He continued stretching, which pulled at the kenesio tape on his right knee. The knee forced him out of the Ronde van Vlaanderen (Tour of Flanders) last month. Phinney dealt with tendonitis issues earlier in his neo-pro season, in 2011.

“I’m not sure what it is with my knee, and it messes with your mind a bit,” Phinney said.

Saltara time trial

Phinney won the under-23 time trial at the 2010 world championships and was victorious in last year’s opening TT at the Giro. However, he played down his chances of contending for the win in tomorrow’s 54.8-kilometer test against the clock.

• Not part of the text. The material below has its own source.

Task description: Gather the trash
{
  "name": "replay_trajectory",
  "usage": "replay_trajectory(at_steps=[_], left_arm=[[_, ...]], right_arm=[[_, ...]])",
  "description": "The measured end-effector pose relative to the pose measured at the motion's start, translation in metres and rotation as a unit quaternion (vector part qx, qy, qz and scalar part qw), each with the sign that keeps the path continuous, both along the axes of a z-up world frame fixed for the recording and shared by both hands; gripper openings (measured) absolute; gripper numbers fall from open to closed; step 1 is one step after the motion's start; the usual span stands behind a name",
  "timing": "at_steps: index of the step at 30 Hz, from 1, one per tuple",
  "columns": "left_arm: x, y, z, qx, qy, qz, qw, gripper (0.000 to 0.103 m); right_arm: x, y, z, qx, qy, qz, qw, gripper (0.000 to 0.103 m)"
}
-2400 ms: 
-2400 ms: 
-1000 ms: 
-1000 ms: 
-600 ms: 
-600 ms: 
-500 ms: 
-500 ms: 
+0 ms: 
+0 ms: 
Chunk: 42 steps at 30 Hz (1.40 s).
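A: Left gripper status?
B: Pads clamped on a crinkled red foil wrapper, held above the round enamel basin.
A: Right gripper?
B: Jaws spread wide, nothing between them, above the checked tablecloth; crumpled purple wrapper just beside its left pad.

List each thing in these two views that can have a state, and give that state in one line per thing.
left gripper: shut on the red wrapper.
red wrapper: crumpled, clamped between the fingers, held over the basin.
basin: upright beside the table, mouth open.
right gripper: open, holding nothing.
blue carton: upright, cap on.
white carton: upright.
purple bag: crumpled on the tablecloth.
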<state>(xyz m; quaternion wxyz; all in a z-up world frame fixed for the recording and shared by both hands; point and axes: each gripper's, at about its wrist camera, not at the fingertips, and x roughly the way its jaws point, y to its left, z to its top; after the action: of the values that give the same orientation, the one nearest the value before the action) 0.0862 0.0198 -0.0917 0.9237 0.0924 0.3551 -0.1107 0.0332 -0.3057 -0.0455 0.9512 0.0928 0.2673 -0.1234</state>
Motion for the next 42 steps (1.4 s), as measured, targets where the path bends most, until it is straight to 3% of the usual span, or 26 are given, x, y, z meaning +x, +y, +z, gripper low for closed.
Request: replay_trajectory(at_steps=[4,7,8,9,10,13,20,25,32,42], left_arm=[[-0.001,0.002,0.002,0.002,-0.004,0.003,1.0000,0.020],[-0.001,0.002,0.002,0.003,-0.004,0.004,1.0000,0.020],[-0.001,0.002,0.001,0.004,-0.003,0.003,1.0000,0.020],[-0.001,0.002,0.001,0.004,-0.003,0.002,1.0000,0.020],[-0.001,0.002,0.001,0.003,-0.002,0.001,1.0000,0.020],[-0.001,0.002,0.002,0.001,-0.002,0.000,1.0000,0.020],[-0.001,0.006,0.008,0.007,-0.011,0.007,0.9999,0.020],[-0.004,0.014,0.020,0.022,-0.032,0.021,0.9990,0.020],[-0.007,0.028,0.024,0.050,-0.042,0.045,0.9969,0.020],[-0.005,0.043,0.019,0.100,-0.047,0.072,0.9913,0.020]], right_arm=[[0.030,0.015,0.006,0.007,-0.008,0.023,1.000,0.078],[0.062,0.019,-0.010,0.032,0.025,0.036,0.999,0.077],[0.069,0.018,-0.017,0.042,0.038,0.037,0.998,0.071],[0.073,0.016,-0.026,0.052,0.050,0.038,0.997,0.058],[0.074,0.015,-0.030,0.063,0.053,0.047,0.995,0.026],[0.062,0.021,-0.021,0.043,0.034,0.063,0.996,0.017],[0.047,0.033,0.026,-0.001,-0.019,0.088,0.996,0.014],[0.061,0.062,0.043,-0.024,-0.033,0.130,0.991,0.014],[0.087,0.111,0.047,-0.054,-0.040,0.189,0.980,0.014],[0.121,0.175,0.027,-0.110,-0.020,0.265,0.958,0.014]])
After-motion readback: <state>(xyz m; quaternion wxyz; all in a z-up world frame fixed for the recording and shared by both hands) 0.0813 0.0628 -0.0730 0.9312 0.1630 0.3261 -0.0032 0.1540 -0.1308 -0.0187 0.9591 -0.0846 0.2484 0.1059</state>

“It’s a stage I’m looking at, but it’s quite difficult,” Phinney said. “It’s not such a straightforward time trial. I haven’t seen the course; all I know is that it’s quite hilly and hard, but there are also some flat, straight sections, which is good for me. It’s a perfect time trial for [Bradley] Wiggins because he has the strength to gain time on the climbers on the straights but he also has the ability to stay with them on the uphills and downhills.

“It’s like last year’s world champs time trial in [Limburg]. Those were one-kilometer climbs but these are two-kilometer climbs, the last climb is a bit longer than the Giro stage.”

Foreshadowing what turned out to be a brutal day in the rain and a GC-upending finale for Wiggins, Phinney said he was looking to survive stage 7.

“I’m just trying to get by, however. Friday’s stage will be a difficult stage, which will be a survival day for me.”

After Friday’s stage, Phinney said he was feeling better, but still wasn’t putting expectations on his TT ride.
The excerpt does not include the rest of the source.